Atandwa Kani (born 6 June 1984) is a South African actor. He is the son of actor John Kani.

==Early life==
Kani was born on 6 June 1984, in Port Elizabeth, Eastern Cape. His introduction to the entertainment industry began early in his life, as he observed and learned from his father, who delved into scripts for his acting roles and often took him to theater performances. These early experiences greatly influenced Kani, inspiring him to pursue a career similar to his father's. He pursued his education at the University of the Witwatersrand (Wits), where he focused on theater performance and actively participated in various school productions. Graduating in 2008, he attained an Honours degree in theatrical performance. In 2019, Kani was in the process of completing a Master of Fine Arts (MFA) in acting at New York University Tisch School of the Arts.

==Career==
Kani made his international stage debut in The Tempest, a collaboration between the Baxter Theatre Centre and the Royal Shakespeare Company, where he played Ariel alongside his father (Caliban) and Sir Antony Sher (Prospero). One reviewer described him as "the star of this production...he was a true pleasure to watch, embodying the character and interacting beautifully with the rest of the cast". Sean Hewitt of the Nottingham news site, Nottingham Post, wrote "....scene-stealing Atandwa Kani, the best Ariel I've ever seen".

In 2009, Kani made his United States television debut in the CW Television Network program Life Is Wild, an American adaptation of the hugely popular ITV family drama Wild at Heart that aired in the United Kingdom from 2006 until 2012. The American adaptation was commissioned for only one season, but from 2010 to 2012, Kani played the role of Thabo in series 5 and 6, plus a brief appearance in series 7, of the original British Wild at Heart, starring Stephen Tompkinson and Dawn Steele.

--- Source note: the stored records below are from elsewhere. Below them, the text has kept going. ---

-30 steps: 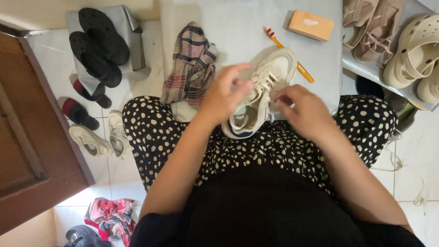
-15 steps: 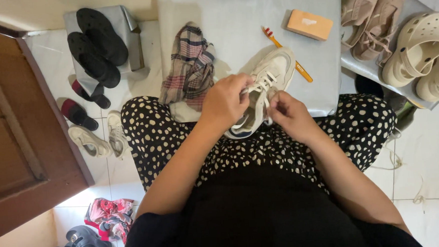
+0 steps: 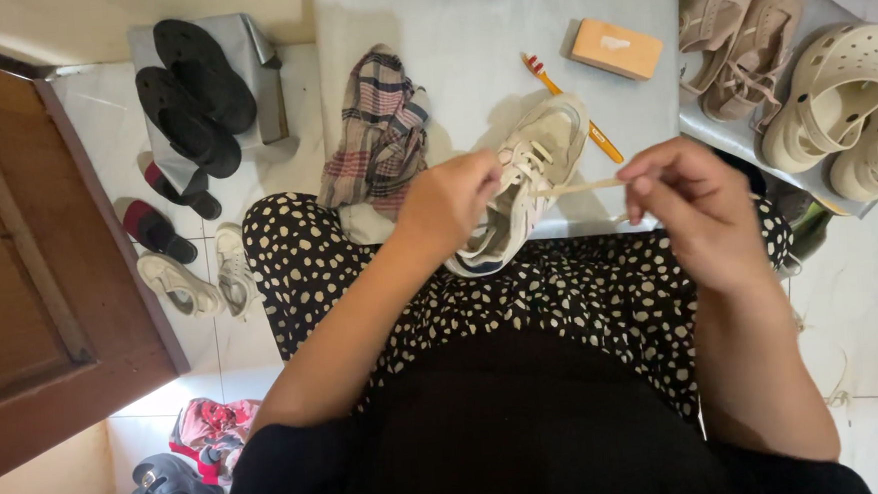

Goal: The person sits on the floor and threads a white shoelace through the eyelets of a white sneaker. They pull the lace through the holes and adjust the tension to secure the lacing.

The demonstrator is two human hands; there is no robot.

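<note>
A beige sneaker (image 3: 526,187) is laid at frame centre on the worktop (image 3: 468,35) edge, long axis diagonal, toe pointed upper right, heel toward the lap. It is steadied by the left hand (image 3: 449,204), grip closed on its lacing area. A lace (image 3: 581,185) is pinched in the right hand (image 3: 692,204) and stretched rightward.

Home entryway, tiled floor (image 3: 869,335), wooden door (image 3: 21,289), scattered shoes (image 3: 832,106)
</note>
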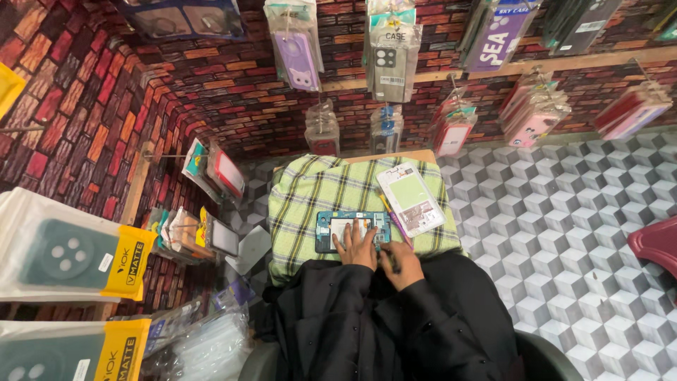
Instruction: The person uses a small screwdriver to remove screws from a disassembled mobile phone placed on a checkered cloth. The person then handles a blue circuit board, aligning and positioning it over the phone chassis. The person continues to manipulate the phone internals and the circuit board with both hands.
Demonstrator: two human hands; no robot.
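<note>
An opened phone with its teal inner frame showing lies flat on a green and yellow checked cloth over a small table. My left hand rests on the phone, fingers spread across its middle. Just to the right, my right hand is curled at the cloth's near edge, and whether it holds a small tool I cannot tell. A white phone back panel lies tilted on the cloth beyond the right hand, with a thin pink tool beside it. Black sleeves cover my arms.
Packaged phone cases hang along the brick-patterned wall ahead and to the left. Large packaged cases sit at the near left. A grey cube-patterned floor spreads to the right, with a dark red stool edge at the far right.
</note>
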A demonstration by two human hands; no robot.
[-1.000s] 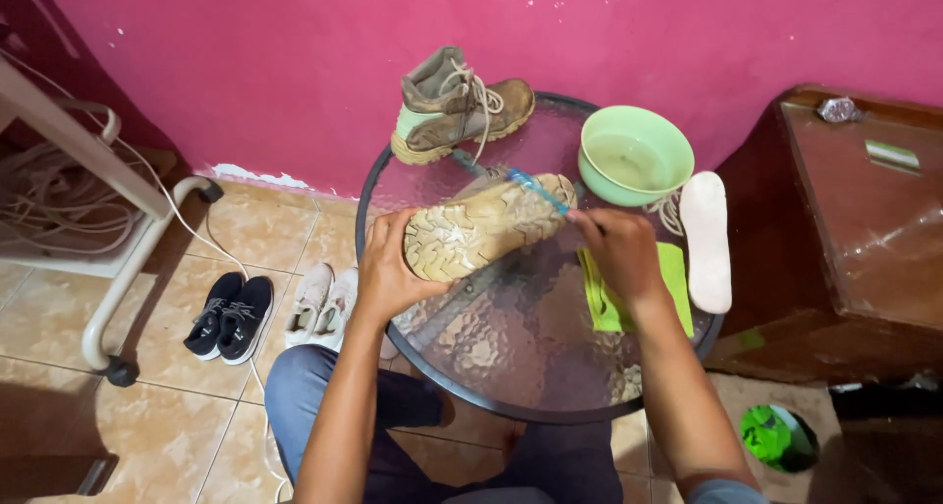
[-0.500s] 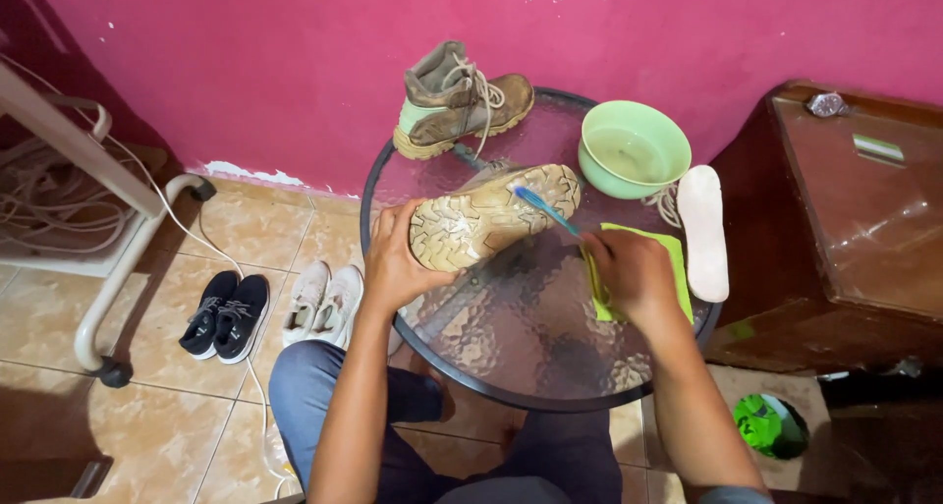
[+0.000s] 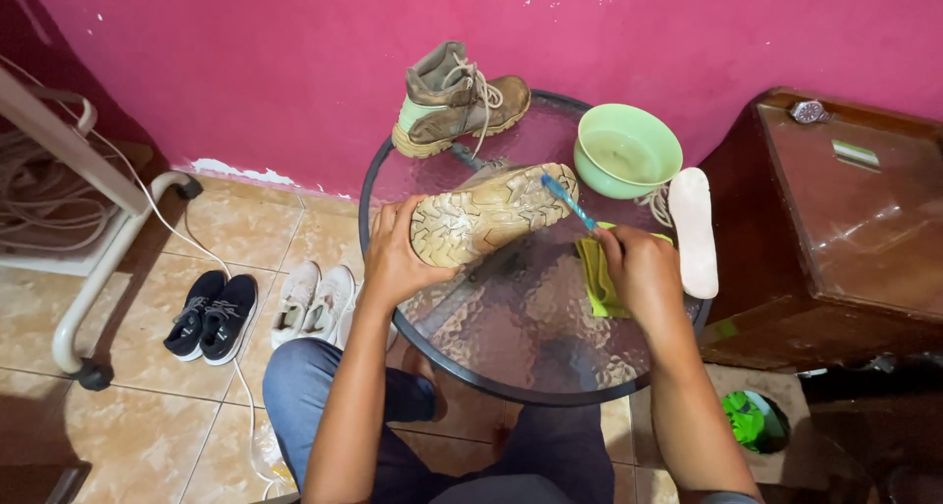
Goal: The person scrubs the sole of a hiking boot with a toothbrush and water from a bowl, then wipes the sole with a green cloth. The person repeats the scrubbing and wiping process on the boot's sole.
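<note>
My left hand (image 3: 397, 252) grips the heel end of a muddy tan boot (image 3: 491, 211), turned on its side so the lugged sole faces me. My right hand (image 3: 638, 268) holds a blue toothbrush (image 3: 569, 201) whose head rests against the toe end of that sole. Both hands work over a round glass table (image 3: 511, 337). A yellow-green cloth (image 3: 596, 280) lies on the glass under my right hand.
A second dirty boot (image 3: 454, 101) stands upright at the table's far edge. A green bowl (image 3: 627, 150) of water and a white insole (image 3: 693, 231) are on the right. A dark wooden cabinet (image 3: 845, 229) stands to the right. Black shoes (image 3: 208, 315) and white shoes (image 3: 314, 302) lie on the tiled floor.
My right hand has drawn back along the sole and returned, keeping the toothbrush against the toe end. The left hand has kept its hold on the boot.
</note>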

In 2009, Kani performed in two new plays, Hayani and ID Pending, which explore ideas of home and identity for young South Africans in different ways. Together with fellow actor and Wits graduate Nat Ramabulana, and directed by Warren Nebe, they premiered the productions at the Grahamstown National Arts Festival.

Kani has been featured in the TrueLove magazine in the first of its In Bed With... features. In 2010, he was a regular in the SABC TV series Soul Buddyz. In 2011, he became a regular on the SABC 2 political series, 90 Plein Street in its third season, directed by Khalo Matabane. He also served as Master of Ceremonies for the 46664 "Legacy" Bangle, alongside Tokyo Sexwale and Hlubi Mboya.

He then went on to play the young Nelson Mandela in the movie Mandela: Long Walk to Freedom, directed by Justin Chadwick, acting alongside Idris Elba, Naomie Harris and Terry Pheto.

Kani went on to appear as the lead on Kowethu, a SABC 1 drama directed by Rolie Nikiwe. After which he was seen in the international BET series The Book of Negroes alongside Cuba Gooding Jr.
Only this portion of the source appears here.